I have a set of asm functions that can copy or fill memory using move16.
Normal cache-aligned copying with move16 works perfectly OK. It is the fill functions that are problematic. They do work perfectly well on many 040 and 060 but alas not on mine...
They work by allocating a 16-byte aligned area on the stack (sufficient to hold the source for up to 4 move16's in the first instance), which is then filled with the value to write to memory.
The basic plan was to fill the memory by writing cache lines.
The first basic loop looked something like this:
; d1 contains unrolled loop counter
; a1 initially points to end our aligned stack area after filling it
; a0 is destination
.loop
add.l #-64, a1; a1 now points to start of aligned stack area
move16 (a1)+,(a0)+
move16 (a1)+,(a0)+
move16 (a1)+,(a0)+
subq.l #1, d1
move16 (a1)+,(a0)+
bgt.b .loop
This gives 22MB/s on my 68040 compared to 15MB/s using a basic 16x unrolled move.l d0, (a0)+ implementation.
However, it tends to go awry, randomly filling parts of the area with garbage. It is as if the area read is trashed somehow.
I was wondering if perhaps somehow the cache lines get messed up, so I then tried the following non-unrolled mechanism to see what difference it might make.
; d1 contains loop counter
; a1 initially points to end our aligned stack area after filling it
; a0 is destination
.loop
add.l #-16, a1; a1 now points to start of aligned stack area
tst.l (a1); ensure line stays cached by accessing the first long
subq.l #1, d1
move16 (a1)+,(a0)+
bgt.b .loop
This version was not perceptibly slower (~21MB/s) and produced less glitches in the area written to, but it was still pretty lousy.

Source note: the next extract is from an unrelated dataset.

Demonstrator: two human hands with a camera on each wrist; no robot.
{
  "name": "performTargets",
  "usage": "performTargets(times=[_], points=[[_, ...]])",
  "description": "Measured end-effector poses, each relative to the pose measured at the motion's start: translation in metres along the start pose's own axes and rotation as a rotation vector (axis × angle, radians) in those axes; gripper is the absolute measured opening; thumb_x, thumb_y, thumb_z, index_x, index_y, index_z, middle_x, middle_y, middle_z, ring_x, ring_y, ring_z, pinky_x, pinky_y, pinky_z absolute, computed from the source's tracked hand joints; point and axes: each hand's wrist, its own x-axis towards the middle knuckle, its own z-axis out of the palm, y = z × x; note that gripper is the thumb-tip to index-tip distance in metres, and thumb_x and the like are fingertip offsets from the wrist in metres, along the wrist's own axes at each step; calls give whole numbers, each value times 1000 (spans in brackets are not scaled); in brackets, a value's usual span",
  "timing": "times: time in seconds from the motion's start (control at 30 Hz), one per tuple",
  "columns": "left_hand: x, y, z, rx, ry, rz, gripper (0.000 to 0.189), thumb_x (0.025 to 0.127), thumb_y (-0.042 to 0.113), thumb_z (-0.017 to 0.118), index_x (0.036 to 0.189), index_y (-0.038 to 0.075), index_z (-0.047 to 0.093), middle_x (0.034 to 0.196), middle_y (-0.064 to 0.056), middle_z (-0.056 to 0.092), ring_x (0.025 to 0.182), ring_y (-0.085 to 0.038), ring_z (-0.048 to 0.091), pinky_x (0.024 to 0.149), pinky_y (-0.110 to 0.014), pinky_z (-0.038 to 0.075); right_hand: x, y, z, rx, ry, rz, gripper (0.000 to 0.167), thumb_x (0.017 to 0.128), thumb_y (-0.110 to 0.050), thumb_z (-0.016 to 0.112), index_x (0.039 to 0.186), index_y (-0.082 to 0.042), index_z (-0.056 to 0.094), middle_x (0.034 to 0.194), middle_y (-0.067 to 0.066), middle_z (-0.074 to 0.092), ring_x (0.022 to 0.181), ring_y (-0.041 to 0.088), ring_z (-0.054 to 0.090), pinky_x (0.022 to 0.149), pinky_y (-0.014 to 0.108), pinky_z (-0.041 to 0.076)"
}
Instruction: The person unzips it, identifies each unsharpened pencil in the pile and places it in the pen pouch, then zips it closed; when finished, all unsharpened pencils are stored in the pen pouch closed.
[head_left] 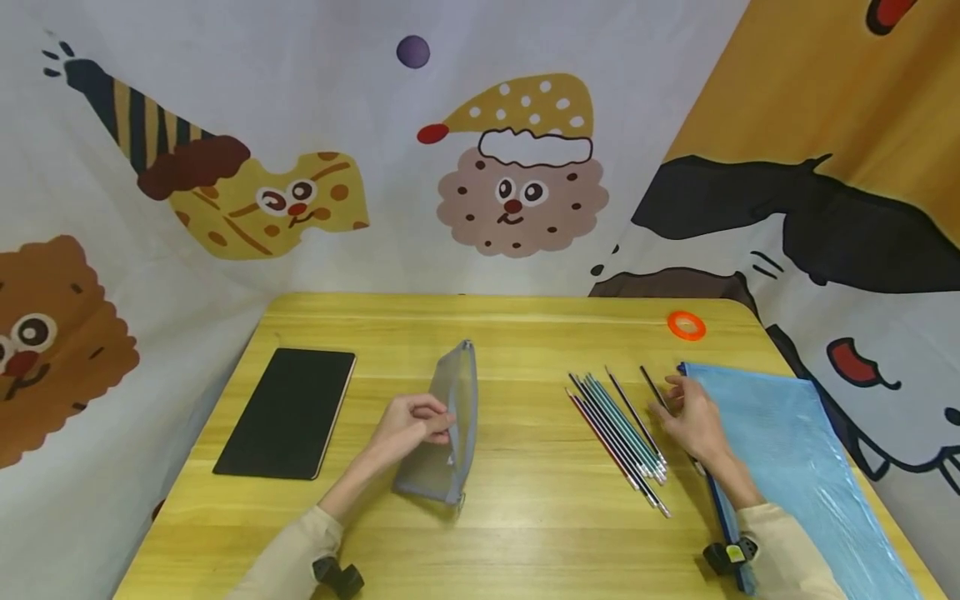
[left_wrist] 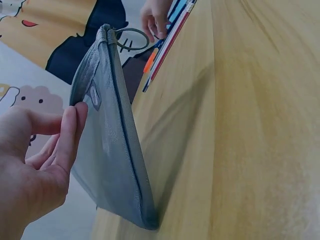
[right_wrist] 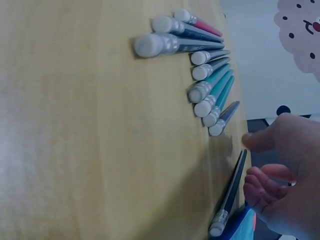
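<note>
My left hand (head_left: 408,425) pinches the upper edge of a grey zippered pencil case (head_left: 431,479) between thumb and fingers. The case stands tilted on the table; its zip and a small loop at one end show in the left wrist view. Beside the blue plastic zip bag (head_left: 780,450), my right hand (head_left: 693,421) hovers at a single dark pencil (right_wrist: 232,187). Thumb and fingers are parted there, and the pencil lies on the tabletop. Left of that hand is a loose row of several pencils (head_left: 615,433), dark, teal and red, with white eraser ends toward me.
A black notebook (head_left: 288,417) lies on the left of the wooden table (head_left: 517,533). Near the back right edge is an orange ring (head_left: 686,337), like a tape roll. A cartoon-printed cloth (head_left: 390,250) hangs behind the table.
</note>
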Motion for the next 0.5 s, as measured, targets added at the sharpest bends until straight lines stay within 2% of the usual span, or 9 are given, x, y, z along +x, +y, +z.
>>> performTargets(times=[0.2,0.4,0.5], points=[[0,1,1,-16,24,-2,23,92,6,71,103,-13,65,95,-21,74,71,-15,73,73,-29,67,-1,0,-2,-33,-99,112,48,88,-3,72,128,15,51,96,24,65,82,33,65,68,41,57],[0,1,2,-7,29,3,21,92,5,71,101,-13,65,94,-19,74,70,-14,73,73,-28,67,-2,5,-3,-14,-133,142,48,90,-2,68,130,15,48,94,21,67,77,25,66,58,23,53],[1,1,3,-6,34,1,20,92,4,71,101,-13,65,94,-19,74,71,-13,72,73,-27,67,-1,2,-5,-32,-139,137,47,90,-1,67,130,15,48,91,22,68,75,27,67,59,27,55]])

So later, out of curiosity, I tried this:
; d0 contains 32-bit value to fill
; d1 contains loop counter
; a1 initially points to end our aligned stack area
; a0 is destination
.loop
move.l d0, -(a1)
move.l d0, -(a1)
move.l d0, -(a1)
move.l d0, -(a1)
subq.l #1, d1
move16 (a1)+,(a0)+
bgt.b .loop
This produced the least glitching of all, but was also considerably slower (just 18MB/s) than the first one (but still faster than a move.l based fill).
Anyway, it only seems to be my BPPC/040 that does this. Other systems I have tried all work completely fine with the first version.
I exhaustively checked that my aligned area on the stack was both aligned and not touched by something in my code. There seemed no logical reason for the effect, but basically the only way to minimise the glitching was keep refilling the line I wanted to write.
Given I couldn't reproduce the problem on at least 3 other 68040's and 2 060's, I eventually reasoned to myself that perhaps my BPPC's 68040 has a bug even though a basic move16 block copy always worked OK.
Then last night, I discovered that calling Forbid() / Permit() around the function call stops any glitching with any of the versions above.
So now I am back to square one. Any asm experts here have an answer?
-
subq.l #1, d1
move16 (a1)+,(a0)+
bgt.b .loop
I don't have the 68k docs to hand at the moment, so I can't check this out.
But does the move16 change any condition codes in the way a normal move.l(a1)+,(a0)+ would do ?
Or changed the subq - bgt section to
move16 (a1)+,(a0)+
dbne d1, .loop .. dunno if this is slower though.
Another thing that pops into my head (yeah I know, a lot of free space at the moment !), are you running a replacement scheduler on the system that shows these problems?
Anyway, I'm sure Piru will be along any moment to tell me I'm wrong and give you the right answer :-P
-
does the move16 change any condition codes in the way a normal move.l(a1)+,(a0)+ would do ?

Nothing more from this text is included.